When the landscape is expansive and flat with no barriers, data will spread far and wide, meandering very slowly, somewhat like the salt marshes of the Everglades in lower Florida, where water slowly moves toward the sea.  Things change imperceptively and patterns of flow are hard to discern.  In other situations where the terrain is more like the Snake River in Washington, water rushes through narrow channels, churning violently to lower ground, and ultimately to the sea, which past 200 miles out, can be thought of as the public domain.   You don’t pay for fish caught in international waters and you don’t pay for data generally available to the public.  But by the time it reaches that point, whatever unique characteristics of that water (data) existed in the past are diluted and difficult to determine.  Prospectors panning for gold in mountain streams swear that by the time the stream widens into a river, the gold nuggets are gone.

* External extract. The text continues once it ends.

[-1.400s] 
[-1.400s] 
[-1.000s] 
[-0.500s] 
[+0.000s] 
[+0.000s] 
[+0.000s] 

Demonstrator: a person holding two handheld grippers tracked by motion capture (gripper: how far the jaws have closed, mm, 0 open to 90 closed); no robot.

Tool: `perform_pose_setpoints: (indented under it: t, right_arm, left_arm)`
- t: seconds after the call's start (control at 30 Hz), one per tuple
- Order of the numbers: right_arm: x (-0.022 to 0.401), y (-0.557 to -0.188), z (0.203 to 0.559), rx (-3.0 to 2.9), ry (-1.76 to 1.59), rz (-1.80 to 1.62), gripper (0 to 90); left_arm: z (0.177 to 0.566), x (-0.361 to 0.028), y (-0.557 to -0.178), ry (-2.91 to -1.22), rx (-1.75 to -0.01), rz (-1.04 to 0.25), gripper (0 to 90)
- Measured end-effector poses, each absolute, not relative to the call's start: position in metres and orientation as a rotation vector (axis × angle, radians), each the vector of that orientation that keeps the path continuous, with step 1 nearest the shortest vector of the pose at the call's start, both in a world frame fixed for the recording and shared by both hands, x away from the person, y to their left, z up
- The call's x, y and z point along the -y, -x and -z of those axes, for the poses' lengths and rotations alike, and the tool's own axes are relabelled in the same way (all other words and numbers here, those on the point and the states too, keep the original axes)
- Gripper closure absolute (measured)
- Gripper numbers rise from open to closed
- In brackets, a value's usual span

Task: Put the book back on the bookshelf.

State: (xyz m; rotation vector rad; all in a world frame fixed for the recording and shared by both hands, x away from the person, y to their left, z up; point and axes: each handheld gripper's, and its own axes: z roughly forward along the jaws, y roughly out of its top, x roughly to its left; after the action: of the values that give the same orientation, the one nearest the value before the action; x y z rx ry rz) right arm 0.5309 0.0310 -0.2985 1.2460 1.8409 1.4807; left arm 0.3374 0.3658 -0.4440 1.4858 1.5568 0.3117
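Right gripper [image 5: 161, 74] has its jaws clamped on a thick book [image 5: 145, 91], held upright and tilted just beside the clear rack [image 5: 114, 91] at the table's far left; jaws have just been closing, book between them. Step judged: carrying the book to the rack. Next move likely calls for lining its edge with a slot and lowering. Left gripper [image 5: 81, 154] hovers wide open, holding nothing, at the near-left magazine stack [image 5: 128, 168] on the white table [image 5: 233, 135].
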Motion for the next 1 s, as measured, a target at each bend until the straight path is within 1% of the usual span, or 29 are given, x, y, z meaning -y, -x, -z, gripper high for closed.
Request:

Smart organizations know when data should move fast and when data should move slowly.  When you want water to move faster, straight channels are dug into the landscape to divert the flow in the right direction.  When needs dictate, it accelerates and serves up information real time.  Other times, it moves slowly and is persistent and perhaps the users change more frequently than the data.  Then again, it might settle into pools for more detailed analysis of the content.  Data warehouses come to mind. 

Making intelligent and coherent decisions based on the long view is a challenge for most organizations.  With exploding technology innovations like in-memory, 3-D visualizations, self-service analytics, not to mention predictive analytics and other similar technologies, the possibilities are endless.   So dig your data channels straight and deep, allowing infomation to flow to the right users at the right time.